**EXERCISE OBJECTIVE**
Using the material below, copy every line where "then" appears.
─── GIVEN DATA
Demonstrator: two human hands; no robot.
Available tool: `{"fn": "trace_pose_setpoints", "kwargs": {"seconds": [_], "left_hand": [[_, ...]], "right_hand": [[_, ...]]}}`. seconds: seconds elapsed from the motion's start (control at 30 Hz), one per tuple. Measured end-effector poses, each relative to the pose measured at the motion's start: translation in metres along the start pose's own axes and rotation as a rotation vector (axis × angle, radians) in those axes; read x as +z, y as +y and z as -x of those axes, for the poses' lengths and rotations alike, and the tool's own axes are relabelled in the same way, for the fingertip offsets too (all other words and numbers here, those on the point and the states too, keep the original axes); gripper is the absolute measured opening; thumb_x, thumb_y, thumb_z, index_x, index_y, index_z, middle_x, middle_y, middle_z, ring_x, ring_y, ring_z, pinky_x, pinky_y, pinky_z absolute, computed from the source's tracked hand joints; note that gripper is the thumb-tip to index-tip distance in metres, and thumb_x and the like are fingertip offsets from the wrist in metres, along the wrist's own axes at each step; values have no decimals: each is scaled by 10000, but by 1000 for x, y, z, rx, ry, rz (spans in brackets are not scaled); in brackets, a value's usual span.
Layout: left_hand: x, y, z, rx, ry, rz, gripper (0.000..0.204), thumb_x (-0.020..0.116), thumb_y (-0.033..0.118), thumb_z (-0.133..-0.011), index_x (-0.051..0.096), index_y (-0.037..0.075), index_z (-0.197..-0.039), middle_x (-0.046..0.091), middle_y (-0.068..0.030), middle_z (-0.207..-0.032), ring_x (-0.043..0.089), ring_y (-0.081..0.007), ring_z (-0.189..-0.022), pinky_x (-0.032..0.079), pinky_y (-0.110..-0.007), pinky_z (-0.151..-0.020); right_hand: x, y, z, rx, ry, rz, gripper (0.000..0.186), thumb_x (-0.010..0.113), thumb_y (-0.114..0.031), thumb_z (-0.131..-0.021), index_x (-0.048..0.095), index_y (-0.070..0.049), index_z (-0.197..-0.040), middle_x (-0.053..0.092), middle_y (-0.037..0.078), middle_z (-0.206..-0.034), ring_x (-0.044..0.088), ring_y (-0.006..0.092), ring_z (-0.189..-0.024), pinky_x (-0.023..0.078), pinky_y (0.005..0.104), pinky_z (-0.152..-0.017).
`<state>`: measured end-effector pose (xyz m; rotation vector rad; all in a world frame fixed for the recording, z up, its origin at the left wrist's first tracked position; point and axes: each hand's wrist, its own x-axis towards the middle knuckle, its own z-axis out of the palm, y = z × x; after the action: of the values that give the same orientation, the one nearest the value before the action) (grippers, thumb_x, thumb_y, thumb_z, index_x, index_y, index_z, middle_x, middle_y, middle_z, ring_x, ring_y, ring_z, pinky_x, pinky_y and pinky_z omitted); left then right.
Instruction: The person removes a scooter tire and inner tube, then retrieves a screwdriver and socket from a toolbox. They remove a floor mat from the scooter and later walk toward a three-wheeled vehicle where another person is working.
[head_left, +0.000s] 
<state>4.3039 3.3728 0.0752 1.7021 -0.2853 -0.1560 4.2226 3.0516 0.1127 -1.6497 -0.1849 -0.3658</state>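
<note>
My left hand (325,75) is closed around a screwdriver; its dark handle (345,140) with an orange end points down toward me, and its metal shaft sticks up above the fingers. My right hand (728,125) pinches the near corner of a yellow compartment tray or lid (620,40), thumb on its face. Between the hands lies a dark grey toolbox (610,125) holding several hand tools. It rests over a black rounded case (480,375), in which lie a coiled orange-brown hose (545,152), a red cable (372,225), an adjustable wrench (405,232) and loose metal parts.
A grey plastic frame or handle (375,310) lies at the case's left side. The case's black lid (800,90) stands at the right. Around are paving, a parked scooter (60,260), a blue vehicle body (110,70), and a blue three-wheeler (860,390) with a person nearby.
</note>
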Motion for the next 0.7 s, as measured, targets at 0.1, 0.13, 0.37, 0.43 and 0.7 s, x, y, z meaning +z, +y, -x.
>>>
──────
**TASK SOLUTION**
`<state>`: measured end-effector pose (xyz m; rotation vector rad; all in a world frame fixed for the recording, z up, its origin at the left wrist's first tracked position; point and axes: each hand's wrist, its own x-axis towards the middle knuckle, its own z-axis out of the palm, y = z × x; after the action: of the values that give the same orientation, the one nearest the value before the action) (grippers, thumb_x, thumb_y, thumb_z, index_x, index_y, index_z, middle_x, middle_y, middle_z, ring_x, ring_y, ring_z, pinky_x, pinky_y and pinky_z omitted); left then right.
Instruction: The person removes a scooter tire and inner tube, then retrieves a screwdriver and socket from a toolbox. They remove a floor mat from the scooter and later walk toward a three-wheeled vehicle where another person is working.

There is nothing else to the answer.